The way that I got to think about working on diseases in general, it kind of stems from my dad.
My dad had prostate cancer when I was 13.
I was really interested in diseases and how they might be passed on in families.
I just looked for places that had programs in cancer biology 'cause that's what I wanted to learn about.
As a kid I remember my mom had me very regimented so she was a stay-at-home mom.
She would come pick me up from school and I was granted a half hour of free time before I had to start my homework.
I knew that the faster I did my homework the faster I could go back to watching cartoons.
I had sketchbooks where I would try and draw all my favorite characters and so kind of probably where my love of drawing and arts came from.
Other than being a scientist, I am an illustrator.
I co-founded a group called JKX Comics and we make comics about science and the scientists who do that work.
This is a book that we made showing about seven different scientists.
This is the individual comic that I made.
Later sometimes when I'm coming home, I am drawing and learning about other types of science because I'm drawing the people that do it.
So it was a really unique way that I found that I can combine these two loves and also just share more knowledge.
My parents, they don't have a background in science.
I'm the first in my family to go to college, to graduate from college.
All of this that I'm doing now is just because I've had really great people that happen to come into my life to tell me about things that were possible for me.
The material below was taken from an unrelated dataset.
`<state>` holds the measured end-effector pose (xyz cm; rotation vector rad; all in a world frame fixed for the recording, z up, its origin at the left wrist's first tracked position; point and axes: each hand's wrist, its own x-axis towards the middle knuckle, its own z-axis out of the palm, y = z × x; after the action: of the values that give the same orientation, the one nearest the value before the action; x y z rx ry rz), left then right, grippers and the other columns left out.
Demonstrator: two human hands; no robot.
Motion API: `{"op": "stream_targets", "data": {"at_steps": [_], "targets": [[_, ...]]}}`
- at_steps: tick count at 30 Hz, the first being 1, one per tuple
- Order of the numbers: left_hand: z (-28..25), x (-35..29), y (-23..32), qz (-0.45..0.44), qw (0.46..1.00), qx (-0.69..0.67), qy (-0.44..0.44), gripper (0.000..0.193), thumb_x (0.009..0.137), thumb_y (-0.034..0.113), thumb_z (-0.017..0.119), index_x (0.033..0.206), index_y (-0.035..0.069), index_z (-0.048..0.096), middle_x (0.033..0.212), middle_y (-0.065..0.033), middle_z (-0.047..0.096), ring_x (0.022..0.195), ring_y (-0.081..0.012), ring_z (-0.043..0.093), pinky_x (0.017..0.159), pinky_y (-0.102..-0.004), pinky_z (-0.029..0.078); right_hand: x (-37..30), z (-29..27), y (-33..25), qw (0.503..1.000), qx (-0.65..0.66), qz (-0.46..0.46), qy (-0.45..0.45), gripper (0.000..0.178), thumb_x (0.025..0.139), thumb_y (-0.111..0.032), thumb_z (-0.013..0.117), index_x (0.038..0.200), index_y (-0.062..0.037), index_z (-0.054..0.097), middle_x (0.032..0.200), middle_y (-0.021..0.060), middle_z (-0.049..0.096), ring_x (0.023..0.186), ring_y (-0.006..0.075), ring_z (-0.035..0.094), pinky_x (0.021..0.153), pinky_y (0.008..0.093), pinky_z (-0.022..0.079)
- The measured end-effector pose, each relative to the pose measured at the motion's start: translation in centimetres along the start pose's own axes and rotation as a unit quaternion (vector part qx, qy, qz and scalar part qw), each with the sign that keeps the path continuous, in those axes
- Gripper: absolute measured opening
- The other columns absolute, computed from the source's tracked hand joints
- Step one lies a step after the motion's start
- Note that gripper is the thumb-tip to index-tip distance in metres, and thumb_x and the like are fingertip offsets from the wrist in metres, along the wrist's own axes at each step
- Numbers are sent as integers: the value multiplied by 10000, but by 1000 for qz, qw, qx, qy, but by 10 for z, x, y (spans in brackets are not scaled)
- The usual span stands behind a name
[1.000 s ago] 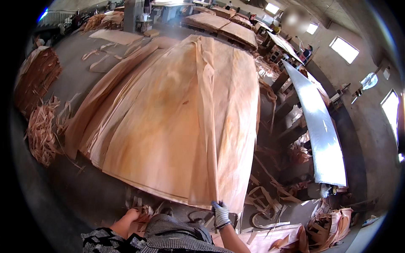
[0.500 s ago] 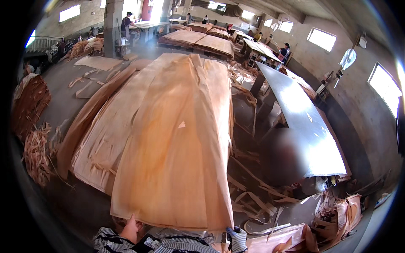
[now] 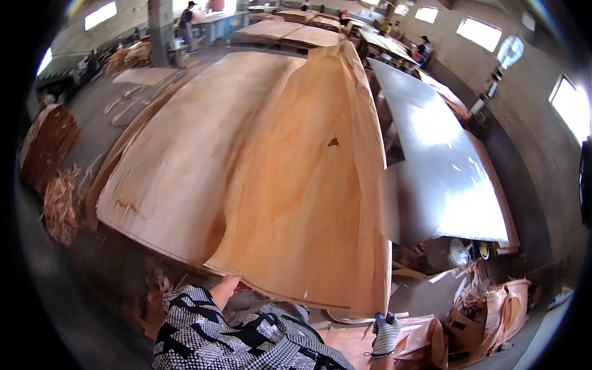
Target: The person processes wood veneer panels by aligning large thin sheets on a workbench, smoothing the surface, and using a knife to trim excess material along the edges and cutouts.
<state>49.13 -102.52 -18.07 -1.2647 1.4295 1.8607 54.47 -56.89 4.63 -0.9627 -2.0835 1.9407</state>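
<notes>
A large, thin, orange-brown wood veneer sheet (image 3: 296, 228) stretches away in front of me, with a small dark hole on its right half. My bare left hand (image 3: 229, 288) pinches its near left corner. At the near right corner, my right hand (image 3: 386, 333), in a striped glove, is closed on the sheet's edge. The sheet's left side is lifted and bowed over a broad stack of paler veneer (image 3: 166, 142). Its right side reaches past the stack toward the metal-topped table.
A shiny metal-topped table (image 3: 419, 117) stands to the right, partly behind a blurred patch. Veneer scraps (image 3: 487, 308) lie at the lower right, more shreds (image 3: 61, 206) at the left. More veneer stacks (image 3: 290, 32) and several people, one beside a pillar (image 3: 159, 37), are farther back.
Both hands have moved right with the veneer sheet between them. The sheet's left part has risen, exposing more of the pale stack. The view has tilted downward.
</notes>
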Motion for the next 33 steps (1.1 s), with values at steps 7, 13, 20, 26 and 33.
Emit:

I spend a lot of time reading comic books, watching cartoons, hanging out with my almost husband and playing with our two pet bunnies.
They're good buds.
(both laugh) When I look to the future, I want to kind of create my lab to be its own science comic making machine.
To have people that do communication, that do art, that do science, learn from each other and then create something that can go out into the world that wasn't there before.
I love teaching and mentoring young students and helping them figure out where they want to go in life.
The advice that I would give that you don't have to choose between your passions.
Sometimes I know it's hard when you don't see that combination in the world so you don't know that it's possible.
Sharing my story on this platform means that hopefully there'll be a little girl that was kind of in my situation that won't have to have all of the roadblocks that I did.
It means that someone else can find those opportunities sooner and get to where they wanna be even faster without listening to any naysayers that might be in their ear and just have the confidence for themselves to be like, no, I know that this is possible and that's what I wanna do.